The designer first selected her colour story, which started with a grey and black and then swiftly moved to inserts of teal, ecru and deep blood red. Next, Urvashi turned her attention to a vast rich selection of fabrics that had handwoven Khes from Punjab, detailed Shibori, tie-dye from Churu in Rajasthan and then chose Maheshwari silks from Maheshwar.

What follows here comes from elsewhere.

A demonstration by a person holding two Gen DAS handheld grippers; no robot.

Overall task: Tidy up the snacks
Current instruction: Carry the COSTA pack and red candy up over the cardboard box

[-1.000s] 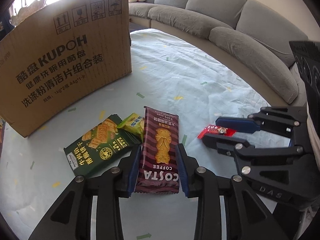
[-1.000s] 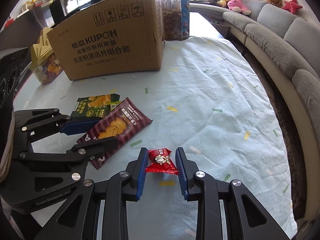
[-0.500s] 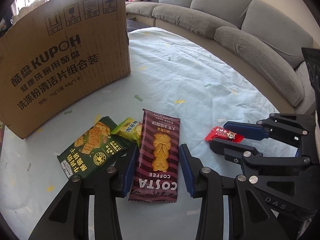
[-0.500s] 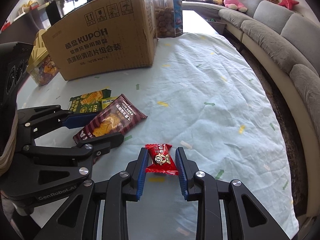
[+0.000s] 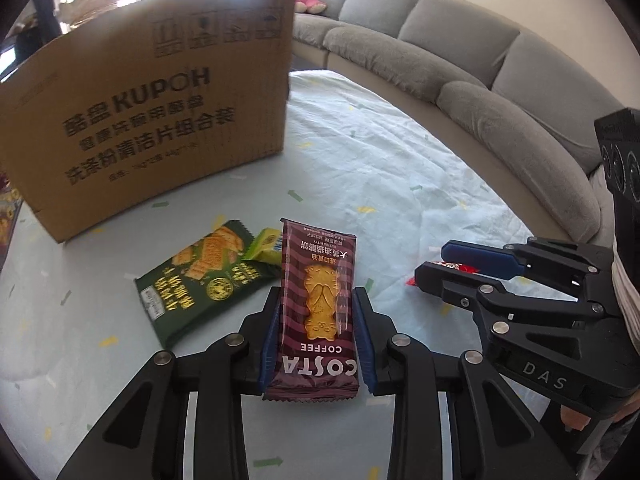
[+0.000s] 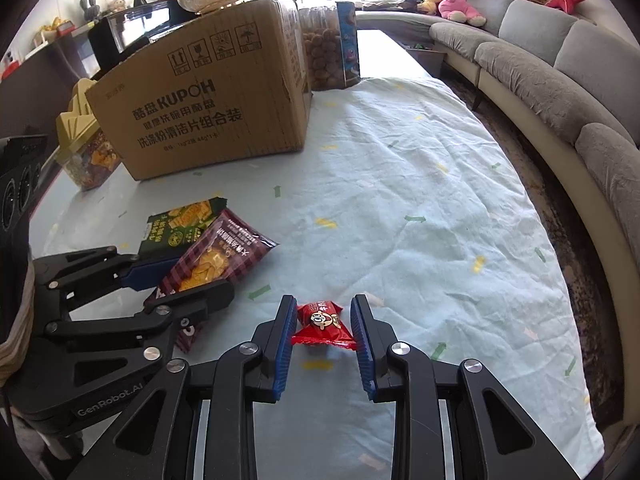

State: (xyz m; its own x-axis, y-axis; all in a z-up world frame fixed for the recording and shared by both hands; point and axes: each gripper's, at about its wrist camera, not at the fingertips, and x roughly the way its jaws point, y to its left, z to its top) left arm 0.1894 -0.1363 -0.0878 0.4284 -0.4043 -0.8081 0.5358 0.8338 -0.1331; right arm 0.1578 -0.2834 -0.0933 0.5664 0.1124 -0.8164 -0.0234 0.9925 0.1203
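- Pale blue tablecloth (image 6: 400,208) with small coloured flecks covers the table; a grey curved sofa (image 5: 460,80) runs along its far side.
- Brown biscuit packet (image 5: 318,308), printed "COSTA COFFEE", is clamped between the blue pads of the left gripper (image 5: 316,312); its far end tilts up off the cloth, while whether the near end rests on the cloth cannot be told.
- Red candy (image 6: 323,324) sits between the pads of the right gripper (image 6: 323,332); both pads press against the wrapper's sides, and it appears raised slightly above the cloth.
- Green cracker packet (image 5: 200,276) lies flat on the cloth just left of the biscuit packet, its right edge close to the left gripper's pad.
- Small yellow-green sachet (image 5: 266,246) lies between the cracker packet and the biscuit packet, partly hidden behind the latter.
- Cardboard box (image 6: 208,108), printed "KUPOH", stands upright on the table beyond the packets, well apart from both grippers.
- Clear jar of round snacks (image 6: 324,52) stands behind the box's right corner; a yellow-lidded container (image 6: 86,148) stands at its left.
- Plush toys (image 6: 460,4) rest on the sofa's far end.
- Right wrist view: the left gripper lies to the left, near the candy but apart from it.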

There was impressive symmetry in Urvashi’s engineered silhouettes. Multiple panels were balanced with seams and woven stripes. Her leitmotif has always been intricate hand pleating, which was creatively seen on natural textiles along with Kantha work. The sharply cut 3-piece suit with notched lapels and single button closure was a perfect winter offering, red winter coat, while the layered, flouncy, ruffled maxi skirt styled with a long-sleeved shirt was a perfect dual offering.


Day Two at Lakmé Fashion Week Winter/Festive 2019 had a spectacular end. It was the launch of LENZINGTM ECOVEROTM a superb sustainable and environmentally responsible viscose fibre that was turned into a grand collection of iconic Indian kurtas by top designers Abraham & Thakore.

Men’s kurtas - some with epaulettes, and strategic placement of dots, lines and leaf appliqués.Women’s wear featured elegant saris, skirts, ombré shirts, 3D leaf appliquéd skirt, kurtas also with epaulettes, mini pencil skirt, cropped tops, handkerchief-sleeve black/white dress and striped mini with patch pockets.